╭─ DATA SEGMENT

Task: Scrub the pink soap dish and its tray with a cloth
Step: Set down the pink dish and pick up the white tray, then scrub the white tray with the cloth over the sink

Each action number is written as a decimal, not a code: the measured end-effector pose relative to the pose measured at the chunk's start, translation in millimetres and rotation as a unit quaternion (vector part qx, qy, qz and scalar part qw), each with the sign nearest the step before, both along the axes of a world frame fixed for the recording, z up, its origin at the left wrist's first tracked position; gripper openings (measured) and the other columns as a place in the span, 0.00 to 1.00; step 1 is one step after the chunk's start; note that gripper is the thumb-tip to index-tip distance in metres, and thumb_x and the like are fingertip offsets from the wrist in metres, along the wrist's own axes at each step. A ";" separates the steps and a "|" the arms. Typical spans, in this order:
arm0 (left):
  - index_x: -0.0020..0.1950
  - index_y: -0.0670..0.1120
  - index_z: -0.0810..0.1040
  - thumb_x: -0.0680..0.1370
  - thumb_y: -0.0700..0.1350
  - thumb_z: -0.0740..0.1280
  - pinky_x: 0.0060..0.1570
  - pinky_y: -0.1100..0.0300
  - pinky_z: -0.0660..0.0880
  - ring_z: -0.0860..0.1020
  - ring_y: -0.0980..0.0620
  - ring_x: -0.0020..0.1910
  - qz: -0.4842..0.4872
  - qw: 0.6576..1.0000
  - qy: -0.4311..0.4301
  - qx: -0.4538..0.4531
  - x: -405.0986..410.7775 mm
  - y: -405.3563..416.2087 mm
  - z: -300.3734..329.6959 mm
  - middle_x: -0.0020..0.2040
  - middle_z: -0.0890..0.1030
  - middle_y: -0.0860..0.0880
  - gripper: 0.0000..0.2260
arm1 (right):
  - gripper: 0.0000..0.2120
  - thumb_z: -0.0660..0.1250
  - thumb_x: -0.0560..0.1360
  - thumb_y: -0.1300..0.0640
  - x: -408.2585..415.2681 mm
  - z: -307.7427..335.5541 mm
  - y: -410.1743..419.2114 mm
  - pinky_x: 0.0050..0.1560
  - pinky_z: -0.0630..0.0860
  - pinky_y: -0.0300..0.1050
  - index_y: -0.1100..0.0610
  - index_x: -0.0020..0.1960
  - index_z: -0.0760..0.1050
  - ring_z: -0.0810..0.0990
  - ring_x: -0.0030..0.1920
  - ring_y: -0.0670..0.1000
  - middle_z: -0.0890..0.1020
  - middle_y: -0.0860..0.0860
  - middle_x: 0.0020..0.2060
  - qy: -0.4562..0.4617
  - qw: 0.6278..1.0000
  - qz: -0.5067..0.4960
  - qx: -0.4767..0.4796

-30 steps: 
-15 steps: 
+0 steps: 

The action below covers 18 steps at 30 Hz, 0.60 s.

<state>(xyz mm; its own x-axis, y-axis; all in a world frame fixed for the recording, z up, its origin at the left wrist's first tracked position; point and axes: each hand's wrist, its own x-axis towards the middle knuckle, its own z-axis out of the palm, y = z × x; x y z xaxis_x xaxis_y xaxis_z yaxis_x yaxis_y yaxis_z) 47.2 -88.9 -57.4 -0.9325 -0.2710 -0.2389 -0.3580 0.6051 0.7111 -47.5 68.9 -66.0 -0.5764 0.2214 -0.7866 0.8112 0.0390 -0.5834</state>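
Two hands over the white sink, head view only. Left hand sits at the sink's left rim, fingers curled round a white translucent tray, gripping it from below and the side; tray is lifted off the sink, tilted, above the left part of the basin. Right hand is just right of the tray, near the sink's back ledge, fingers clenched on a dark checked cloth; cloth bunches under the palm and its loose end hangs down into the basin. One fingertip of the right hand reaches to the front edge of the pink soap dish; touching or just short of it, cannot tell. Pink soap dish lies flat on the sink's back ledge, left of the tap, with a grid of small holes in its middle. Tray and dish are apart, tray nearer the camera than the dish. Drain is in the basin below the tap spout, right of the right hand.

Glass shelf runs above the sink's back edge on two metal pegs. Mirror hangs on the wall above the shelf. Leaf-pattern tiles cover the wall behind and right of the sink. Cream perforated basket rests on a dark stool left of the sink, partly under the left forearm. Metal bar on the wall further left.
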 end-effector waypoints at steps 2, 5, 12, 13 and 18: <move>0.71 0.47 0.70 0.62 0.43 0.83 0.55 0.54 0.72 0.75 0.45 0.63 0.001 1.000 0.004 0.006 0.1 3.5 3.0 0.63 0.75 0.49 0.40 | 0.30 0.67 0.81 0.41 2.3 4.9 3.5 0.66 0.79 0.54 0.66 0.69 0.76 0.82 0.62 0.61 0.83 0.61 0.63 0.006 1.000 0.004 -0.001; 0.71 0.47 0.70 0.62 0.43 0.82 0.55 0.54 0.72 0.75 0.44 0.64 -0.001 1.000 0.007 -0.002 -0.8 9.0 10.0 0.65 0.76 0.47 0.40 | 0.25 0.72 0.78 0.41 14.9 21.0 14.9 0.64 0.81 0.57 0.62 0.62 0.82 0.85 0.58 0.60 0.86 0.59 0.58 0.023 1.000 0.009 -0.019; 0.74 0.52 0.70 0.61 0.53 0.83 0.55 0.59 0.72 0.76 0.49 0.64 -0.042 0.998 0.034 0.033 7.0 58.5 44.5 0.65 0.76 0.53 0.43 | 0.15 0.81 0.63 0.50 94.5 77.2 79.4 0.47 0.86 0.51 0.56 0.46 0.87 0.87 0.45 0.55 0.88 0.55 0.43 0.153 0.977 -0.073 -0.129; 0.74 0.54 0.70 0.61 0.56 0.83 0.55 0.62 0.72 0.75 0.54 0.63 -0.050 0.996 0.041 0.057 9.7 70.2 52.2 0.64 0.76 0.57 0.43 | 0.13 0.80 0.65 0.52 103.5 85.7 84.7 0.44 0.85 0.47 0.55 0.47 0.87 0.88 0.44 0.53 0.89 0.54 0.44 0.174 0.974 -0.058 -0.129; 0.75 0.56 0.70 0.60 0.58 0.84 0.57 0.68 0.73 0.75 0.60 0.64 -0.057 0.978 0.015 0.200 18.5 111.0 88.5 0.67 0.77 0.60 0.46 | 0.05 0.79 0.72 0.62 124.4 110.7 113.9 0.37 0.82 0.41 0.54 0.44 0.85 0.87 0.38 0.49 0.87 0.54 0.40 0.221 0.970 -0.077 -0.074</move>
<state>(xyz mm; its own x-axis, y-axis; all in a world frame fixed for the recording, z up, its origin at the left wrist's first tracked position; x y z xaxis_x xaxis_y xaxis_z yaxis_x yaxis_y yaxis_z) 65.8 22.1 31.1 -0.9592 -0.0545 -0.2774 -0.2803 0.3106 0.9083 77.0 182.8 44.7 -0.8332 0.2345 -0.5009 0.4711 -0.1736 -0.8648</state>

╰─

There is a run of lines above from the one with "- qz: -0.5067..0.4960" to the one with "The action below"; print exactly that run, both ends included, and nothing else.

  - qz: -0.5067..0.4960
  - qx: -0.4767..0.4796

-30 steps: 
-15 steps: 
+0 steps: 

The action below covers 18 steps at 30 Hz, 0.60 s.

No more output will be produced.